### TASK DETAILS
Print the data below exactly as it appears.

(Records from a collection)
+ + + + + + +

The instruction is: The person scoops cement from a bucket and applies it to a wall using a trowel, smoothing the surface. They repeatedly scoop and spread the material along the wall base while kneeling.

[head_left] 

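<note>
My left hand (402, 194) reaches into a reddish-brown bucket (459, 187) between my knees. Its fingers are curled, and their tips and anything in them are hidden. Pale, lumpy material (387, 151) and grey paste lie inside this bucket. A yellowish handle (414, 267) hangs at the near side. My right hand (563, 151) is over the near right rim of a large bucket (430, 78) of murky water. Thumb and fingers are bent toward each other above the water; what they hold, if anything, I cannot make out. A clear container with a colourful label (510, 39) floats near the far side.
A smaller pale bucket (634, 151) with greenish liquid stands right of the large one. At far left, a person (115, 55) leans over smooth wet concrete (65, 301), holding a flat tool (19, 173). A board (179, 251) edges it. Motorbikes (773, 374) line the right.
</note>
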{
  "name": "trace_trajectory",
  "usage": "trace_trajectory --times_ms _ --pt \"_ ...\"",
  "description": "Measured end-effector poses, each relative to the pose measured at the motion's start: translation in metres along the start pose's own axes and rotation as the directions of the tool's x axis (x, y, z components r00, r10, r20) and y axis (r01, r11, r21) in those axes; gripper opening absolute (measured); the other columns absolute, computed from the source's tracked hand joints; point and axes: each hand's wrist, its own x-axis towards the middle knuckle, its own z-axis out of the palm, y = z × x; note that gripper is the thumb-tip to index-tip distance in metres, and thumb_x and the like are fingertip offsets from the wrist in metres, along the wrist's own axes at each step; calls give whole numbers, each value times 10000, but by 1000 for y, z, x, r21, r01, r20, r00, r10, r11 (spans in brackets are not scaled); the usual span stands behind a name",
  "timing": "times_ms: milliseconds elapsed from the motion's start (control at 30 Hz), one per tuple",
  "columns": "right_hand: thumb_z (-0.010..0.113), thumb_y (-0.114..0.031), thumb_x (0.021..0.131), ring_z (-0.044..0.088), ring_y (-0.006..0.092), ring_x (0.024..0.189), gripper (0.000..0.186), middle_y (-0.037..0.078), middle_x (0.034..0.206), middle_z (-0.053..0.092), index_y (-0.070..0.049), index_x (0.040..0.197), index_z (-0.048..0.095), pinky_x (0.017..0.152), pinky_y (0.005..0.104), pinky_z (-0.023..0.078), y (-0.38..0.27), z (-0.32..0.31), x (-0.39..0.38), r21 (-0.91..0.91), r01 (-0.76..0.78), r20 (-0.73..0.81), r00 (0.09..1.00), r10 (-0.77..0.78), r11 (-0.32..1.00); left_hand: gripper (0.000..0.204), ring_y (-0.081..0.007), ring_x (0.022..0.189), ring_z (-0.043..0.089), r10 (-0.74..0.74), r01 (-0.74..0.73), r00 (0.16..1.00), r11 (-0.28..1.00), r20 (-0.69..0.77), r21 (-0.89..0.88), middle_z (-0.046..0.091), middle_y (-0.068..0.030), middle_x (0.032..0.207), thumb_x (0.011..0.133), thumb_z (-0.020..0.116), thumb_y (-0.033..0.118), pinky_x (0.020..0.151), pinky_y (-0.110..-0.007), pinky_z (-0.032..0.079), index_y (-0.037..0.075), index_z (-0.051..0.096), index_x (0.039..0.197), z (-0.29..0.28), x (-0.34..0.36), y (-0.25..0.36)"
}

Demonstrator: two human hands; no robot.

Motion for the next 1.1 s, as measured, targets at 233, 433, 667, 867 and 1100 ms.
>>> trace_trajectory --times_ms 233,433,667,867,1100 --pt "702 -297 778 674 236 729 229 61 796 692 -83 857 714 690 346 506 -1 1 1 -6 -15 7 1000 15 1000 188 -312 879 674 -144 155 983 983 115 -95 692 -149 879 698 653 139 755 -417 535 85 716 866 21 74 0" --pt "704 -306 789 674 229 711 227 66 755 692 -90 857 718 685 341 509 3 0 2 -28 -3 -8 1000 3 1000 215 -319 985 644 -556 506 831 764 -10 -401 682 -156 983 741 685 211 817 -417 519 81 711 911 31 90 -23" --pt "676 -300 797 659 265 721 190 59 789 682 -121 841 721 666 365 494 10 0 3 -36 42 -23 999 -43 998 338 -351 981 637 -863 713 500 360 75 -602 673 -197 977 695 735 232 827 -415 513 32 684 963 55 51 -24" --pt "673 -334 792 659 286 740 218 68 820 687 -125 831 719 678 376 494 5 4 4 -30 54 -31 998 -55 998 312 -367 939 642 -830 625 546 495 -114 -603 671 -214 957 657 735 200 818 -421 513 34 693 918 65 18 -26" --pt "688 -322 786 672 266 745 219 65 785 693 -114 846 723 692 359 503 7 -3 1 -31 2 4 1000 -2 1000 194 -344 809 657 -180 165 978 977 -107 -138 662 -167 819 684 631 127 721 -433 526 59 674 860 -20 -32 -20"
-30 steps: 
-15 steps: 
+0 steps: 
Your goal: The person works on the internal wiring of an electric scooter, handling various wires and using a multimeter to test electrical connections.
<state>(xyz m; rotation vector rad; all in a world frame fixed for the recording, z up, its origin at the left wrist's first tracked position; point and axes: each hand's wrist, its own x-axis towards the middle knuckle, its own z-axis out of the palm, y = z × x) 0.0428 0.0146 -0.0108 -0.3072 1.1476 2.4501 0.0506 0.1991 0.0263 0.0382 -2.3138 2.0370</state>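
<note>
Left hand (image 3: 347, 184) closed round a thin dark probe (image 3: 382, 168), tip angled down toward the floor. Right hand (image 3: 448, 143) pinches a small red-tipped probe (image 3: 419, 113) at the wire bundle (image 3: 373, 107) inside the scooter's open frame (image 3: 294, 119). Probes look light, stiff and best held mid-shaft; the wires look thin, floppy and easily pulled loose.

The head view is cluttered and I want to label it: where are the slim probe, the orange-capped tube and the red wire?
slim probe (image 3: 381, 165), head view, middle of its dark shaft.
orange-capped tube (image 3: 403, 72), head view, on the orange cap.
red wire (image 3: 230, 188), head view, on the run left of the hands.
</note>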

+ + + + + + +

### EXERCISE OUTPUT
The instruction is: The person scoops cement from a bucket and applies it to a wall using a trowel, smoothing the surface. They repeatedly scoop and spread the material along the wall base while kneeling.

[head_left] 

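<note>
My left hand (402, 194) reaches into a reddish-brown bucket (459, 187) between my knees. Its fingers are curled, and their tips and anything in them are hidden. Pale, lumpy material (387, 151) and grey paste lie inside this bucket. A yellowish handle (414, 267) hangs at the near side. My right hand (563, 151) is over the near right rim of a large bucket (430, 78) of murky water. Thumb and fingers are bent toward each other above the water; what they hold, if anything, I cannot make out. A clear container with a colourful label (510, 39) floats near the far side.
A smaller pale bucket (634, 151) with greenish liquid stands right of the large one. At far left, a person (115, 55) leans over smooth wet concrete (65, 301), holding a flat tool (19, 173). A board (179, 251) edges it. Motorbikes (773, 374) line the right.
</note>
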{
  "name": "trace_trajectory",
  "usage": "trace_trajectory --times_ms _ --pt \"_ ...\"",
  "description": "Measured end-effector poses, each relative to the pose measured at the motion's start: translation in metres along the start pose's own axes and rotation as the directions of the tool's x axis (x, y, z components r00, r10, r20) and y axis (r01, r11, r21) in those axes; gripper opening absolute (measured); the other columns absolute, computed from the source's tracked hand joints; point and axes: each hand's wrist, its own x-axis towards the middle knuckle, its own z-axis out of the palm, y = z × x; note that gripper is the thumb-tip to index-tip distance in metres, and thumb_x and the like are fingertip offsets from the wrist in metres, along the wrist's own axes at each step; calls give whole numbers, each value times 10000, but by 1000 for y, z, x, r21, r01, r20, r00, r10, r11 (spans in brackets are not scaled); the usual span stands behind a name",
  "timing": "times_ms: milliseconds elapsed from the motion's start (control at 30 Hz), one per tuple",
  "columns": "right_hand: thumb_z (-0.010..0.113), thumb_y (-0.114..0.031), thumb_x (0.021..0.131), ring_z (-0.044..0.088), ring_y (-0.006..0.092), ring_x (0.024..0.189), gripper (0.000..0.186), middle_y (-0.037..0.078), middle_x (0.034..0.206), middle_z (-0.053..0.092), index_y (-0.070..0.049), index_x (0.040..0.197), index_z (-0.048..0.095), pinky_x (0.017..0.152), pinky_y (0.005..0.104), pinky_z (-0.023..0.078), y (-0.38..0.27), z (-0.32..0.31), x (-0.39..0.38), r21 (-0.91..0.91), r01 (-0.76..0.78), r20 (-0.73..0.81), r00 (0.09..1.00), r10 (-0.77..0.78), r11 (-0.32..1.00); left_hand: gripper (0.000..0.204), ring_y (-0.081..0.007), ring_x (0.022..0.189), ring_z (-0.043..0.089), r10 (-0.74..0.74), r01 (-0.74..0.73), r00 (0.16..1.00), r11 (-0.28..1.00), r20 (-0.69..0.77), r21 (-0.89..0.88), middle_z (-0.046..0.091), middle_y (-0.068..0.030), middle_x (0.032..0.207), thumb_x (0.011..0.133), thumb_z (-0.020..0.116), thumb_y (-0.033..0.118), pinky_x (0.020..0.151), pinky_y (-0.110..-0.007), pinky_z (-0.032..0.079), index_y (-0.037..0.075), index_z (-0.051..0.096), index_x (0.039..0.197), z (-0.29..0.28), x (-0.34..0.36), y (-0.25..0.36)"
}

Demonstrator: two human hands; no robot.

Motion for the next 1.1 s, as measured, targets at 233, 433, 667, 867 and 1100 ms.
>>> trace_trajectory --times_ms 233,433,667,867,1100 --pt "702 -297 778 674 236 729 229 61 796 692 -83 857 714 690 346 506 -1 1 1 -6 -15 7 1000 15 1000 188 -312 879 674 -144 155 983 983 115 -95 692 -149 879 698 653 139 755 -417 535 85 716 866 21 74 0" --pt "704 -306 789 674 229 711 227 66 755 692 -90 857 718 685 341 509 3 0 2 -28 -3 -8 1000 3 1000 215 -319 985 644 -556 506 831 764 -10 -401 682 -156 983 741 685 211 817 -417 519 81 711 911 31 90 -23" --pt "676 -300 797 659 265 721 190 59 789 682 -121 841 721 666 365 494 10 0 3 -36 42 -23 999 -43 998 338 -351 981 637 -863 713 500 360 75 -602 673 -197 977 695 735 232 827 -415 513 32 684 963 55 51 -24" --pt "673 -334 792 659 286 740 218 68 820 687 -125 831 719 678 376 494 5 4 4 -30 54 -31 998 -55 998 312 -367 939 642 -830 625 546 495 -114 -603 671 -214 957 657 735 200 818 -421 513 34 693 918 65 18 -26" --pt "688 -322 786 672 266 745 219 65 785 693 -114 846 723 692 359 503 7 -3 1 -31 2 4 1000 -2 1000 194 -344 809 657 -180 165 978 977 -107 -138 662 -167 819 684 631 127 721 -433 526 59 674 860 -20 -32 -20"
-30 steps: 
-15 steps: 
+0 steps: 
Your goal: The person works on the internal wiring of an electric scooter, handling various wires and using a multimeter to test electrical connections.
<state>(xyz m; rotation vector rad; all in a world frame fixed for the recording, z up, its origin at the left wrist's first tracked position; point and axes: each hand's wrist, its own x-axis towards the middle knuckle, its own z-axis out of the palm, y = z × x) 0.0428 0.0146 -0.0108 -0.3072 1.1476 2.4501 0.0506 0.1991 0.0263 0.0382 -2.3138 2.0370</state>
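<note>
Left hand (image 3: 347, 184) closed round a thin dark probe (image 3: 382, 168), tip angled down toward the floor. Right hand (image 3: 448, 143) pinches a small red-tipped probe (image 3: 419, 113) at the wire bundle (image 3: 373, 107) inside the scooter's open frame (image 3: 294, 119). Probes look light, stiff and best held mid-shaft; the wires look thin, floppy and easily pulled loose.

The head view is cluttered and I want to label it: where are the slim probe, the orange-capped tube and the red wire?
slim probe (image 3: 381, 165), head view, middle of its dark shaft.
orange-capped tube (image 3: 403, 72), head view, on the orange cap.
red wire (image 3: 230, 188), head view, on the run left of the hands.
</note>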

The work is done, and the output is complete.